(Task description): Two lines mark the range in the entries below: the one holding "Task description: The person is" and the one holding "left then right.". Set down those two and all lines between them, exactly.

(Entries taken from a collection)
══════
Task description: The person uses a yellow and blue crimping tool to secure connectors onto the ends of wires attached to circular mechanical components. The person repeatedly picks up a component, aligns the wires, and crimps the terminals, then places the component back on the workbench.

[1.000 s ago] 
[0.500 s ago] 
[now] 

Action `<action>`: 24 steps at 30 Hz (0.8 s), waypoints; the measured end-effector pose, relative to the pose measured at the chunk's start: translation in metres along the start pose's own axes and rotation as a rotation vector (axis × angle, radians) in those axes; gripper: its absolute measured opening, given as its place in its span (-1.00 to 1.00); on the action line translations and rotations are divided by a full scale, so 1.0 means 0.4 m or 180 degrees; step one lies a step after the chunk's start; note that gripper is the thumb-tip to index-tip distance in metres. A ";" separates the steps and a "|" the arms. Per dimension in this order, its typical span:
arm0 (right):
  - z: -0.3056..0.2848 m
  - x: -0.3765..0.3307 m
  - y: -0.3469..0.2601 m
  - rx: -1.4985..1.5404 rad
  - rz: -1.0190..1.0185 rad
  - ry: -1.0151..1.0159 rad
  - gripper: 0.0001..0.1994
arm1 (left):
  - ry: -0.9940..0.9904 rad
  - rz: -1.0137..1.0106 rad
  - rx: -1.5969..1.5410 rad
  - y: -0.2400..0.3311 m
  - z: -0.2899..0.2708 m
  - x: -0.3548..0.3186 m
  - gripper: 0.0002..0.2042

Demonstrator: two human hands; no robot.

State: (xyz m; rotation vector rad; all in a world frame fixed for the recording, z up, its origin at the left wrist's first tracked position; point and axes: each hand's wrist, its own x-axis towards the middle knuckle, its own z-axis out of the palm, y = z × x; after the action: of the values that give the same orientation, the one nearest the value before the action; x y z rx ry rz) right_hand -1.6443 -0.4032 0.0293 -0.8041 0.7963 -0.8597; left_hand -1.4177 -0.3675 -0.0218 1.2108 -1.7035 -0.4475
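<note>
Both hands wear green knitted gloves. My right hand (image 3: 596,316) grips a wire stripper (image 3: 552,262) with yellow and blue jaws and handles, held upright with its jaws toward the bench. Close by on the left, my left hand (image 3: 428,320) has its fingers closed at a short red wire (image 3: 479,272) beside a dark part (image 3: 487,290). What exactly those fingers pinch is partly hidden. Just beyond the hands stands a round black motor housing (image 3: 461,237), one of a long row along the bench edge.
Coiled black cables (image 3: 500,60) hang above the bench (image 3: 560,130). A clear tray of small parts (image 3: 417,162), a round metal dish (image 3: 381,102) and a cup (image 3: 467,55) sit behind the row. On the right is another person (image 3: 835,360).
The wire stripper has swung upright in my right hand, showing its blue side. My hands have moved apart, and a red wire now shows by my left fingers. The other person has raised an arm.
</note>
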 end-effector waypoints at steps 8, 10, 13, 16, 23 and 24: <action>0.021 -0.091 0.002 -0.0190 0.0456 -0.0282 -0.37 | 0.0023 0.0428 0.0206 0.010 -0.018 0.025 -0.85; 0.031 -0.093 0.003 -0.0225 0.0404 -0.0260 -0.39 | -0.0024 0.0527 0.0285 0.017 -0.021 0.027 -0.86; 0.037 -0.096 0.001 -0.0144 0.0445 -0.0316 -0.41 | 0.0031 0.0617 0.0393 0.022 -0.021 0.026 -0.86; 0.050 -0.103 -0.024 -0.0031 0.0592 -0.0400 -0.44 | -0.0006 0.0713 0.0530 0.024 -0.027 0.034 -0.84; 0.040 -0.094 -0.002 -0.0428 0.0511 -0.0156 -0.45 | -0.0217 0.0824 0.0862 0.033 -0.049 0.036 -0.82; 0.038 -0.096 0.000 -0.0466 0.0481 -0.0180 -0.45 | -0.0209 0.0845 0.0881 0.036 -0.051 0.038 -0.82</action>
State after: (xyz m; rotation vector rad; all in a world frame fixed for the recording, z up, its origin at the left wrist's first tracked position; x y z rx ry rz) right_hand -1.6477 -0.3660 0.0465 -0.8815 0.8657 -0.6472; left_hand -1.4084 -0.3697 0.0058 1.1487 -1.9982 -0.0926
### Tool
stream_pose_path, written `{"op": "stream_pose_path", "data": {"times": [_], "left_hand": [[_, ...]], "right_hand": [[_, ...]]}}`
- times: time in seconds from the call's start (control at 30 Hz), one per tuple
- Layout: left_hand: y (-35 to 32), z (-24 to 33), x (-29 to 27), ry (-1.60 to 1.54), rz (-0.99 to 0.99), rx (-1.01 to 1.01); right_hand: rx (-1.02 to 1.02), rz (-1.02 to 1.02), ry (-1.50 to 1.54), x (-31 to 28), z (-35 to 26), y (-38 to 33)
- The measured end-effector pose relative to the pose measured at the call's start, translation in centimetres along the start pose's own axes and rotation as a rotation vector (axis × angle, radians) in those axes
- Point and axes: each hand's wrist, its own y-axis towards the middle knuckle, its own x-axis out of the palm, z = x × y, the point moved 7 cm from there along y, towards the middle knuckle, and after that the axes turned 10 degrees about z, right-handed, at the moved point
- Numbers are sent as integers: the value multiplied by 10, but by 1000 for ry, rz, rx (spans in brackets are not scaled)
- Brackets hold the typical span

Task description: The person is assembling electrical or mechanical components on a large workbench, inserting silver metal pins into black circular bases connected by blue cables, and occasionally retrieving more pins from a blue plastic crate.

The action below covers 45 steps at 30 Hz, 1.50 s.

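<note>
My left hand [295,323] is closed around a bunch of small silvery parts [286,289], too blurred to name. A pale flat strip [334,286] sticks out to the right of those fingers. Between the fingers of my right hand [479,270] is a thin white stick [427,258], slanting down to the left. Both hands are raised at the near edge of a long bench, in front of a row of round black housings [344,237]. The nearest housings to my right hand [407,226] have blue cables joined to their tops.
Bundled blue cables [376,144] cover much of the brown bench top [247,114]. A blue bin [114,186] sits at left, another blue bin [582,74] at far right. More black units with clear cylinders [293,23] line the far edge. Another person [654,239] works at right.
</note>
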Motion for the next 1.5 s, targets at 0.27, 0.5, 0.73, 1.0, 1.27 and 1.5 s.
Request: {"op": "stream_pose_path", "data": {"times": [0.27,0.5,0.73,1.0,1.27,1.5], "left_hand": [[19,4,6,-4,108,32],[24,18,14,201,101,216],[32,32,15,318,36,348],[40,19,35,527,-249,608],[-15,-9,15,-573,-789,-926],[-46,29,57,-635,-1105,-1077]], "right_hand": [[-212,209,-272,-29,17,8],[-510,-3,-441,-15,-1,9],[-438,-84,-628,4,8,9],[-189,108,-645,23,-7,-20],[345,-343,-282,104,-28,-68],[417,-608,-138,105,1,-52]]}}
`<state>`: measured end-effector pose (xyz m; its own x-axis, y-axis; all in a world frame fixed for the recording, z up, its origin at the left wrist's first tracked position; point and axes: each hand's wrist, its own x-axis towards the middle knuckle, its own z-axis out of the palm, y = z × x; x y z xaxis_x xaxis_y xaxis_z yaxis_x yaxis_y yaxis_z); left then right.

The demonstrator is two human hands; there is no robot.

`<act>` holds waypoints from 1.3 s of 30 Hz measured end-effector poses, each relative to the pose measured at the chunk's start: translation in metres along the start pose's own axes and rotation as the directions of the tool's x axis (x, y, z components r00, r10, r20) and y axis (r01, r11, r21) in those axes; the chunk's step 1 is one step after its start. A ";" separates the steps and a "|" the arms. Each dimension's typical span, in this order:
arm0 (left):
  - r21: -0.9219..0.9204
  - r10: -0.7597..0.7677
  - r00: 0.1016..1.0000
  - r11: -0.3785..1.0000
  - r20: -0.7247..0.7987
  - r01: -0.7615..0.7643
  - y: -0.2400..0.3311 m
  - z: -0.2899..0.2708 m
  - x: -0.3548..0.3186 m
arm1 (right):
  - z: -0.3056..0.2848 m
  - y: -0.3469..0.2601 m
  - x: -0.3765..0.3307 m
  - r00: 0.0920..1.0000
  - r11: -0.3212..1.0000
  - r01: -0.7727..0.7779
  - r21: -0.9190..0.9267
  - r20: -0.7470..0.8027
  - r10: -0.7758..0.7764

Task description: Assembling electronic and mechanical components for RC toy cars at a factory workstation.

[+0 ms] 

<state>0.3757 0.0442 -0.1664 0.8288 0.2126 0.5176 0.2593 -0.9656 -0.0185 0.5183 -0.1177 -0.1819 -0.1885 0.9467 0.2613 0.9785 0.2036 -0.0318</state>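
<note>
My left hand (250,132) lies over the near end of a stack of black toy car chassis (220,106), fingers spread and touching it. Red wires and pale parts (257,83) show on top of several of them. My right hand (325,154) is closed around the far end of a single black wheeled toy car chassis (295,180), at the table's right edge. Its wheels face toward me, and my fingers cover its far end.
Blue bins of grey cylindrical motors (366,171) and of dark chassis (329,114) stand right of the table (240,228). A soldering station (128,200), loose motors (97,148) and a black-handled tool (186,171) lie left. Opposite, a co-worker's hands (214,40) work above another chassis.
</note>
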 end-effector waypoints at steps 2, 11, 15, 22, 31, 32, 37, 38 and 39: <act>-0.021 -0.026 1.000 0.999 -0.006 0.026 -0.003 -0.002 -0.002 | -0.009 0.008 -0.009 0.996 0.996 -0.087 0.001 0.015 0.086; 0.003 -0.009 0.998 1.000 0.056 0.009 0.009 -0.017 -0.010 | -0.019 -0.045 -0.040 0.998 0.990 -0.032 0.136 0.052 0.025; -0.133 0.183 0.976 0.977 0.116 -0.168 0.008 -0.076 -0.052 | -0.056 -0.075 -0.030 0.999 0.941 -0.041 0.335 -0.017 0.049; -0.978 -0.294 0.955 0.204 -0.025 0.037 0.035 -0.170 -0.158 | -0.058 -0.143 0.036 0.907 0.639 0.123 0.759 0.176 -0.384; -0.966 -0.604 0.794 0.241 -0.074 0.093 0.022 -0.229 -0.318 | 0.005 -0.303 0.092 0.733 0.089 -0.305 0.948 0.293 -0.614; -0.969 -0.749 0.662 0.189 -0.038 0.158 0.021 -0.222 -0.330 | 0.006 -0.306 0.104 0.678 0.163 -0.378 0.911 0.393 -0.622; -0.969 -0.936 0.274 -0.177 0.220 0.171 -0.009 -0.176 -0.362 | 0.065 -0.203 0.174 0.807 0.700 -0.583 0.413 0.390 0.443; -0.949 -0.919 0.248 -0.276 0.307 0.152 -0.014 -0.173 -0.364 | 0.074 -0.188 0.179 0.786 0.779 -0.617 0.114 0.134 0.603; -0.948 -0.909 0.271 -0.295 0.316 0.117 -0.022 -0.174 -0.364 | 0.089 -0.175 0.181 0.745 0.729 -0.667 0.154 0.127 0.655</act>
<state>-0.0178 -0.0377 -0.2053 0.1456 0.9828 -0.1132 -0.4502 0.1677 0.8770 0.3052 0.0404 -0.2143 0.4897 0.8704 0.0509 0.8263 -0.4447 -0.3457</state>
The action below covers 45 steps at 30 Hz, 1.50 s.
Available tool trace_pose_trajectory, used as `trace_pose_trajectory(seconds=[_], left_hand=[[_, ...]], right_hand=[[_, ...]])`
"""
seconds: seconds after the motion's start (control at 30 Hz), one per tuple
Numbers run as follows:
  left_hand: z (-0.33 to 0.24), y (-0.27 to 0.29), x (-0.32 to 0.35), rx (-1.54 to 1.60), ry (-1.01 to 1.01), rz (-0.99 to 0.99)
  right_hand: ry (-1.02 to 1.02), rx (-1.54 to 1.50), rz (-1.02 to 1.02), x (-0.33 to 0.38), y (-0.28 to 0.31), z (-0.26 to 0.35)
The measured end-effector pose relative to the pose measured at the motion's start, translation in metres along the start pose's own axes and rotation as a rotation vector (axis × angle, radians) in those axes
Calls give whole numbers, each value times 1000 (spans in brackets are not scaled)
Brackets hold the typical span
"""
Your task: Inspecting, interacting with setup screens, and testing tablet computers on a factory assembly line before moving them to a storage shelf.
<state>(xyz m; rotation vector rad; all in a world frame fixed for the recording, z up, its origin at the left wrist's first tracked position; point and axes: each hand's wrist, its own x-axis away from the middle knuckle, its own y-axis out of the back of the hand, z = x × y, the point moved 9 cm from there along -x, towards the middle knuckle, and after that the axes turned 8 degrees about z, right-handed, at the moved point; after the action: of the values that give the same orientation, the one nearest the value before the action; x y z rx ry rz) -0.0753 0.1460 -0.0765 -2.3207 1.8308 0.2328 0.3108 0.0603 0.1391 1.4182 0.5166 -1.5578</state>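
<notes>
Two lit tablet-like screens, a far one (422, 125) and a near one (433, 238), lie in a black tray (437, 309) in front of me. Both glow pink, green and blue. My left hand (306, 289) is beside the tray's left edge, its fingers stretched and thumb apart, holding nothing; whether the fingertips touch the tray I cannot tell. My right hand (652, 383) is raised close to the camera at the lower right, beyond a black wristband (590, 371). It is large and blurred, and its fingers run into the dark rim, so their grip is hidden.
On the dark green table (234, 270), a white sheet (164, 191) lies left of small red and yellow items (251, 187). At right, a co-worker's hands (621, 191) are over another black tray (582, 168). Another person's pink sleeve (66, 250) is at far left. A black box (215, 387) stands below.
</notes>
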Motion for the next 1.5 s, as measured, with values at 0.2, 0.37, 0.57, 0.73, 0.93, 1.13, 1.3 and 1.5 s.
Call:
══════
(Your solution):
Task description: The person is assembling electrical or mechanical components on a large workbench, inserting silver metal pins into black circular bases connected by blue cables, and occasionally retrieving more pins from a blue plastic crate.

The action below covers 45 steps at 30 Hz, 1.50 s.

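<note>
My left hand [295,323] is closed around a bunch of small silvery parts [286,289], too blurred to name. A pale flat strip [334,286] sticks out to the right of those fingers. Between the fingers of my right hand [479,270] is a thin white stick [427,258], slanting down to the left. Both hands are raised at the near edge of a long bench, in front of a row of round black housings [344,237]. The nearest housings to my right hand [407,226] have blue cables joined to their tops.
Bundled blue cables [376,144] cover much of the brown bench top [247,114]. A blue bin [114,186] sits at left, another blue bin [582,74] at far right. More black units with clear cylinders [293,23] line the far edge. Another person [654,239] works at right.
</note>
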Motion for the next 1.5 s, targets at 0.27, 0.5, 0.73, 1.0, 1.27 and 1.5 s.
Request: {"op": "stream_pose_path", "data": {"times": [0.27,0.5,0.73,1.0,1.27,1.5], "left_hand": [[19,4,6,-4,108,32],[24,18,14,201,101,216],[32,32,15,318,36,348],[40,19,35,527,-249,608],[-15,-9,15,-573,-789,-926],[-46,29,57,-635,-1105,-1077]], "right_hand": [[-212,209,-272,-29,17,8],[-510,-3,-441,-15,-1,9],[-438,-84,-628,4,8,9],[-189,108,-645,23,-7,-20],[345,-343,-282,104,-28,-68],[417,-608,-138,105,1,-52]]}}
`<state>`: measured end-effector pose (xyz m; its own x-axis, y-axis; all in a world frame fixed for the recording, z up, its origin at the left wrist's first tracked position; point and axes: each hand's wrist, its own x-axis towards the middle knuckle, its own z-axis out of the palm, y = z × x; x y z xaxis_x xaxis_y xaxis_z yaxis_x yaxis_y yaxis_z); left then right.

No more work is needed for this exercise.